**ASSIGNMENT**
Using the data below, copy each line that includes the word "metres".

**DATA SECTION**
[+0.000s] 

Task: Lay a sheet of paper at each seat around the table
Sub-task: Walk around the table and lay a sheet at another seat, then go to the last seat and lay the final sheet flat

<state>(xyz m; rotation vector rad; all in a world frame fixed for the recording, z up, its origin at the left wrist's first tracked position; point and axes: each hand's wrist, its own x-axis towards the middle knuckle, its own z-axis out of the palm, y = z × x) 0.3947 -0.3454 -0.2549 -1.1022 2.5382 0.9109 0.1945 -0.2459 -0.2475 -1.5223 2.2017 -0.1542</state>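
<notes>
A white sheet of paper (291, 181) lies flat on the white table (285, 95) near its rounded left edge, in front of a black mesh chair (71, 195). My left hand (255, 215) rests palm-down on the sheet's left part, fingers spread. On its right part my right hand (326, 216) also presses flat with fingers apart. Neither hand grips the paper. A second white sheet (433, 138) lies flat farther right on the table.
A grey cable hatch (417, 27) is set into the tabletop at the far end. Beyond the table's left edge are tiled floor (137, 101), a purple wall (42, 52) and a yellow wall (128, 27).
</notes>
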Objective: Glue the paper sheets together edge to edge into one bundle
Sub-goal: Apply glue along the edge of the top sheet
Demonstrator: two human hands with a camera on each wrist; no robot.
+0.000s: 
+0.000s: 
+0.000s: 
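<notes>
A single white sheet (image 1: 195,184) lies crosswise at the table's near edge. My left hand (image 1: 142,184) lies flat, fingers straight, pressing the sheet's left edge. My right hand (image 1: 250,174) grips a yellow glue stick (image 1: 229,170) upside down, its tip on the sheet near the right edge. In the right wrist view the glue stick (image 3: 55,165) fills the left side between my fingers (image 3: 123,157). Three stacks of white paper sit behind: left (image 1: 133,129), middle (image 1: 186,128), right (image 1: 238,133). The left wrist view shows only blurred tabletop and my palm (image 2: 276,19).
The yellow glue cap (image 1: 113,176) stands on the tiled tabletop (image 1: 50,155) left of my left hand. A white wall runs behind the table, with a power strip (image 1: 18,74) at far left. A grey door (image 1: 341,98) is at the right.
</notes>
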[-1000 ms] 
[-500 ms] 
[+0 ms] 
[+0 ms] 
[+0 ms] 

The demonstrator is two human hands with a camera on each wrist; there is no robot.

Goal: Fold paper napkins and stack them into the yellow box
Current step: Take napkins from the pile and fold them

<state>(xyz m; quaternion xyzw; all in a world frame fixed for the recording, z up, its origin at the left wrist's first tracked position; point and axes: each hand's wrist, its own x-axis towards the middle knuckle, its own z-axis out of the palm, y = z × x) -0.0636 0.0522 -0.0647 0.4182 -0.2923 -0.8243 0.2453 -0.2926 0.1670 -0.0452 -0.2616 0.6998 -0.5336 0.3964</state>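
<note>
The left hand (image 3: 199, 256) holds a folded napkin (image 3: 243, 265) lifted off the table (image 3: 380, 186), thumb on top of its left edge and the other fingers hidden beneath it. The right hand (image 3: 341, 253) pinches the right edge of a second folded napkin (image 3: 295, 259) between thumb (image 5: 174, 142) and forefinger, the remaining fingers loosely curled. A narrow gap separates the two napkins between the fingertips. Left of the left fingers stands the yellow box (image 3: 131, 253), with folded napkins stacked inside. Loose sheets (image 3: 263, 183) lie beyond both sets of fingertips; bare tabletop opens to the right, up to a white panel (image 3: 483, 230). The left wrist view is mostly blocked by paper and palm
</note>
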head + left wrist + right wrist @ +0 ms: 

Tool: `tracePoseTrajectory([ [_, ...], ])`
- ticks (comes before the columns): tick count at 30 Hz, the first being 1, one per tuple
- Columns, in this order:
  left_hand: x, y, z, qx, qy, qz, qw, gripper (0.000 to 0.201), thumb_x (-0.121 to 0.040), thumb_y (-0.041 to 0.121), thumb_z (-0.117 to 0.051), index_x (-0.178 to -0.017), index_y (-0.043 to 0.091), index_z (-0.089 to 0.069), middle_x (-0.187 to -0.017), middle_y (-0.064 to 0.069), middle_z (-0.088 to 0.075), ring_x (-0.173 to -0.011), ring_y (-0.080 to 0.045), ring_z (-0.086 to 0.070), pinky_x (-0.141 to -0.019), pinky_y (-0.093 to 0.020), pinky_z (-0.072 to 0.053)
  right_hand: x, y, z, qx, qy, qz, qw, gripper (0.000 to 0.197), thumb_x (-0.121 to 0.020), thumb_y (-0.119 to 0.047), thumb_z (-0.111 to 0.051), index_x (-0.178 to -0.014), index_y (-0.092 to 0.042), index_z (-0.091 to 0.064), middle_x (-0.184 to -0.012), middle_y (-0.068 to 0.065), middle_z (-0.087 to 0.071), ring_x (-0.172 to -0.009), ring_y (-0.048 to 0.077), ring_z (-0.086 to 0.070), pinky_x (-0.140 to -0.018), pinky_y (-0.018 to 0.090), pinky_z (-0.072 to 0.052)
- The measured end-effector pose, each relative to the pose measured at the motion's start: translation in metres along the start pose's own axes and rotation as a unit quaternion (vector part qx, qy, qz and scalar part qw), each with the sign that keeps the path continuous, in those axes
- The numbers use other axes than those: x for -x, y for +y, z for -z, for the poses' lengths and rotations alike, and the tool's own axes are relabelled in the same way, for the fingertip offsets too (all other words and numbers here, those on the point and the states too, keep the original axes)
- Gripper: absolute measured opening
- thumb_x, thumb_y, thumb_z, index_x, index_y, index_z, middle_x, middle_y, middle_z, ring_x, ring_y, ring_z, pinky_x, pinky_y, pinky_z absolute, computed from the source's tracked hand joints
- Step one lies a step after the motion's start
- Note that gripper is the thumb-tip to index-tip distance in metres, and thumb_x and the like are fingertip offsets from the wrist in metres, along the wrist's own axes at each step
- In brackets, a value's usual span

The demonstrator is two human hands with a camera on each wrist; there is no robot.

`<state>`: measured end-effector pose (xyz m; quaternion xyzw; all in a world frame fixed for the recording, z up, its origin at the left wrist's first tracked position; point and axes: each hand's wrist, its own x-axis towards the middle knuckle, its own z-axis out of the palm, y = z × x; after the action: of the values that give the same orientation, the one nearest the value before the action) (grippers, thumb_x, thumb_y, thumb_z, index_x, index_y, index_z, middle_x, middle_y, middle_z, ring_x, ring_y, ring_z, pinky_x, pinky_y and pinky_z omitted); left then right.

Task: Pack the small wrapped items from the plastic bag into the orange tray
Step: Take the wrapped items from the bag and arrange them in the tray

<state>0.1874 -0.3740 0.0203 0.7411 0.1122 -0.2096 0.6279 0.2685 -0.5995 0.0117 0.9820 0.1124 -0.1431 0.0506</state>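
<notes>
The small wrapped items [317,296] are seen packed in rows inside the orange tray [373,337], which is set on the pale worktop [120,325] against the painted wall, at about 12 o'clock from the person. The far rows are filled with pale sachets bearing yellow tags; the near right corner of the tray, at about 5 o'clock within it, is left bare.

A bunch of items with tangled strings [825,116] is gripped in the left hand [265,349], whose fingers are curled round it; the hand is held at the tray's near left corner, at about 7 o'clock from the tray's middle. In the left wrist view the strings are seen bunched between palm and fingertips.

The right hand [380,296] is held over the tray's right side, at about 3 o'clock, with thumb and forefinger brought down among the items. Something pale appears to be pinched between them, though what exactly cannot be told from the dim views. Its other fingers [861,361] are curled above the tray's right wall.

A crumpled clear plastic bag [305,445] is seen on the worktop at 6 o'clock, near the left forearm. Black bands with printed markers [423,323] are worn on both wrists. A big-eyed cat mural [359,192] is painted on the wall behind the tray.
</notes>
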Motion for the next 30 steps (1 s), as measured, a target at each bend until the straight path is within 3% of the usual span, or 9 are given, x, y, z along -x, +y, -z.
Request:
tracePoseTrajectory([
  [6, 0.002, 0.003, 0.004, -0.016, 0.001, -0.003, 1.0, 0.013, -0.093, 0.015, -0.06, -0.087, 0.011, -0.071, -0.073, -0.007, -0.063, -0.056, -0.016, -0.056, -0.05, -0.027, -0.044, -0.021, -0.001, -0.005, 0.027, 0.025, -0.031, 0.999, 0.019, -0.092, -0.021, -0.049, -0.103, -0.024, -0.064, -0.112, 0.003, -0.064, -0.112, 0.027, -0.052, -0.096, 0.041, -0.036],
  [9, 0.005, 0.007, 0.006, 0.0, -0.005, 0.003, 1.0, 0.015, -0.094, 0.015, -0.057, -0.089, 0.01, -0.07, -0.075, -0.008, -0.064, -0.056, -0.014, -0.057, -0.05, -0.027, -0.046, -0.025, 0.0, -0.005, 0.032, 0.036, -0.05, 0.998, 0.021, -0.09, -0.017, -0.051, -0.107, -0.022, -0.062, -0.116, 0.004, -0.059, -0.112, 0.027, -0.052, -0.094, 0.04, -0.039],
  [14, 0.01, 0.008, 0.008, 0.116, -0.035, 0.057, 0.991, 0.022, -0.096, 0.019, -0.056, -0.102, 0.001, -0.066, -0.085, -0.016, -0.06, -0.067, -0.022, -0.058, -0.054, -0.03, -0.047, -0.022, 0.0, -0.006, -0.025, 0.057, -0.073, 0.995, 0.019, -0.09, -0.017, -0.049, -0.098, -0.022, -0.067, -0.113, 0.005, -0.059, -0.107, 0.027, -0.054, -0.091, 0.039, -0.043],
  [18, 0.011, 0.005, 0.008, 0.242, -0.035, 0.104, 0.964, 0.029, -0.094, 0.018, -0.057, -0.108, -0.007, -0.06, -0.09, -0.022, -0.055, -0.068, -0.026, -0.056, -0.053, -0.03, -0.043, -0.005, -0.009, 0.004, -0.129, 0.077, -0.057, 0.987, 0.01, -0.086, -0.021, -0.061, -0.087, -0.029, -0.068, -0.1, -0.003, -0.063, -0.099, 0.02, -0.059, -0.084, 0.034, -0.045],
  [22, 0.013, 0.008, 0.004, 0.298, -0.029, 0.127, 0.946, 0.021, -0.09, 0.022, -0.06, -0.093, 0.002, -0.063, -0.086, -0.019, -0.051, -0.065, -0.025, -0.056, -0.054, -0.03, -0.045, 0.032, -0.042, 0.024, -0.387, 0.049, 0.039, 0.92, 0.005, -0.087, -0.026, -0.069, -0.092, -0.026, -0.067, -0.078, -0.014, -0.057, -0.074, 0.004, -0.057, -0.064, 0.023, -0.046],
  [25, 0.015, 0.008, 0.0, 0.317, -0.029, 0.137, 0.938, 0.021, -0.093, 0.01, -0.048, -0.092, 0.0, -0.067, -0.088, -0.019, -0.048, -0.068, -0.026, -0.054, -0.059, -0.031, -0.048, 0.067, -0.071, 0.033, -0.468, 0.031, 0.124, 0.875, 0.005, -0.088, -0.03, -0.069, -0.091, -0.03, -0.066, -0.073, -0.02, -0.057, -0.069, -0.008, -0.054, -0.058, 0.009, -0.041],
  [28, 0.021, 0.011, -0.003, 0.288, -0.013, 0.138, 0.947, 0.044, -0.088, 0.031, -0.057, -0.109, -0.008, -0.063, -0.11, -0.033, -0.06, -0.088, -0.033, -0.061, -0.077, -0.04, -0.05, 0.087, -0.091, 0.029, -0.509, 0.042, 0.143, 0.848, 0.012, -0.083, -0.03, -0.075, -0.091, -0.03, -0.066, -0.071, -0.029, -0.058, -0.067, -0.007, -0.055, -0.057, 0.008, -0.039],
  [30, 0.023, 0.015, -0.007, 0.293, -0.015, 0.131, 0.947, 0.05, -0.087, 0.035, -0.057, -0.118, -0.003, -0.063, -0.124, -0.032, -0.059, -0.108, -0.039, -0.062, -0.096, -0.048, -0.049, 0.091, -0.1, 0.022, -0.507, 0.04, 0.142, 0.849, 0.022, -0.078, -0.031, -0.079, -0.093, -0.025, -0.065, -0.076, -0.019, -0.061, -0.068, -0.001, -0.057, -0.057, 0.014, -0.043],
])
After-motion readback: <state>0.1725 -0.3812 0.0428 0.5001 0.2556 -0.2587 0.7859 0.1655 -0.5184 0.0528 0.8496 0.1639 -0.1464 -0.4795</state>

**SOLUTION**
- The measured end-effector pose, each relative to the pose measured at the motion's start: translation in metres along the start pose's own axes and rotation as a unit quaternion (vector part qx, qy, qz and scalar part qw), each with the sign that keeps the path continuous, in those axes
- Note that gripper is the thumb-tip to index-tip distance in metres, and thumb_x and the like are fingertip offsets from the wrist in metres, along the wrist's own axes at each step

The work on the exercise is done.